Demystifying the Magic of Recycling

Filed Under: Food and Drink

In my mind, recycling goes like this: a truck comes to pick up the bags I leave on the curb, then takes them to a big factory with a giant door. The giant door opens, and a big shovel scoops up all the bags of recycled things and tosses them into the building, which is basically a giant oven, and all the plastics melt down into a big pool of liquid plastic that runs out the back of the factory, where people are reaching into the liquid plastic to make new plastic bottles, the end.

But actually, Slate walks us through it:

When loads of plastic are dumped on a recycling facility's floor, the sorting fun begins. Workers often start by picking through the piles in search of obviously discordant items—kiddie play sets, lawn furniture, clothing mannequins. They also scan for plastic mounds that are drenched in nonrecyclable trash, such as food slurries or medical waste. While a little caked-on tomato sauce isn't going to ruin a batch of PET bottles, a Dumpster's worth of nonrecyclable garbage will; if a large apartment building was careless about separating its rubbish, then hundreds of pounds of plastics may have to be sent to the landfill.
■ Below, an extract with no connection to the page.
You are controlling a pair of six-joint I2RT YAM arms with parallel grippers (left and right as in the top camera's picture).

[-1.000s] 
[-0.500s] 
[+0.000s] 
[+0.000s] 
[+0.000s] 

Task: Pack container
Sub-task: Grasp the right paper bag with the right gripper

According to a 2005 Environmental Protection Agency study in the Pacific Northwest, 24 percent of plastic bottles were rejected as too contaminated for recycling.
OK maybe taken out of context that paragraph is boring, but the rest of the article--about what normal things can and can't be recycled (yogurt containers no, detergent bottles yes)--is really interesting. I've also been operating under the belief, given to me by my nieces after their 5th grade recycling seminar or whatever, that if a plastic has one drop of food stuff on it, that when it's recycled that they'll just throw it away, directly into the butt of a seal. But I guess that's not the case. Now I know. I recommend that article.